The UK government's offer of support, however well intentioned, feels like a variation of the same old playbook: express solidarity, pledge resources, wait for the next one. Meanwhile, the social fabric adjusts. We have become experts at turning tragedy into routine. The attack is analysed, the flags are lowered, the hashtags trend. Then the photographs of the victims are replaced by stock footage of the location. And life goes on. But it goes on differently. A little more guarded. A little less spontaneous. The Piazza Vittorio Veneto will survive this, but the people who walked through it last Saturday will take a memory home with them, a memory that whispers 'it could happen here' whenever they visit a public square.

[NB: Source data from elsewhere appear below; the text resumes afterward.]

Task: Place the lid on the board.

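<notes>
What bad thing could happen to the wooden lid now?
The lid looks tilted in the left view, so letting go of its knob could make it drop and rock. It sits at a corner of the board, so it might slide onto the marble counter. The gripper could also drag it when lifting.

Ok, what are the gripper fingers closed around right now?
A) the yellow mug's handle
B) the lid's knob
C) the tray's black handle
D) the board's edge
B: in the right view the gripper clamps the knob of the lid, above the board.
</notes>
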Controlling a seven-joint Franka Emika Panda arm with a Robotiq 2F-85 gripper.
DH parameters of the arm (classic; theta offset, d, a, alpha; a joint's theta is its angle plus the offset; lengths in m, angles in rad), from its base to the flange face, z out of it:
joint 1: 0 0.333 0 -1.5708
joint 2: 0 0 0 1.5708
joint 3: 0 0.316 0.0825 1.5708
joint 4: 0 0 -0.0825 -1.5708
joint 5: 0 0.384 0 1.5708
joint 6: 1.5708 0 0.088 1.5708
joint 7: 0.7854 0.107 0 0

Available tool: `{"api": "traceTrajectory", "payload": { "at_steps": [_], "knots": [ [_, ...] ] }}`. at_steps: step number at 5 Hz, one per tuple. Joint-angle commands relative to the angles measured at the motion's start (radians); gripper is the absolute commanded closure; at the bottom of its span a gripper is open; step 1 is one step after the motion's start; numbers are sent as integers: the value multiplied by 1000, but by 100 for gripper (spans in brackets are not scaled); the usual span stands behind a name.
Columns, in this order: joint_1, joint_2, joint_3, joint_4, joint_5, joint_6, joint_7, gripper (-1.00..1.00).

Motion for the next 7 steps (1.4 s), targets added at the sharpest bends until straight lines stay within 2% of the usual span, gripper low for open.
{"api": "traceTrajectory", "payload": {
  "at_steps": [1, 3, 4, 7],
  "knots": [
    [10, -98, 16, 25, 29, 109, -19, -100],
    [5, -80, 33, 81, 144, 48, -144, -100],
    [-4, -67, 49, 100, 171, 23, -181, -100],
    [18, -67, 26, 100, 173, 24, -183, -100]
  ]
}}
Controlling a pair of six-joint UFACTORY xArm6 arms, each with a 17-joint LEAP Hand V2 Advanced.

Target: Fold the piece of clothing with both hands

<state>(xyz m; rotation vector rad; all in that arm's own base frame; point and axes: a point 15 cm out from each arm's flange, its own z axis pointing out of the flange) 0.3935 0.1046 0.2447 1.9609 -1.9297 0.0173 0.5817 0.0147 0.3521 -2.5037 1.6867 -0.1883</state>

Class dynamics play a subtle role too. The victims of these attacks are almost always ordinary people, the ones who cannot afford to live in gated communities or travel only by private car. The public street is the democratic space, the place where all classes mix. And it is that democratic openness that has become the target. The attack is not just on bodies, it is on the idea of a shared, open society. Every time we hesitate to take a bus, every time we avoid a crowded square, we are conceding a small victory to a particular kind of nihilism.
For now, the official lines are 'let's not jump to conclusions'. And that's wise. But the unofficial lines, the ones we draw in our own minds, are being rewritten. We watch the footage. We see the bodies on the ground. We hear the sirens. And we know, with a weary certainty, that no matter what the official classification is, something has changed. Not in the grand political theatre of Whitehall or the Quirinale. But on the street. In us.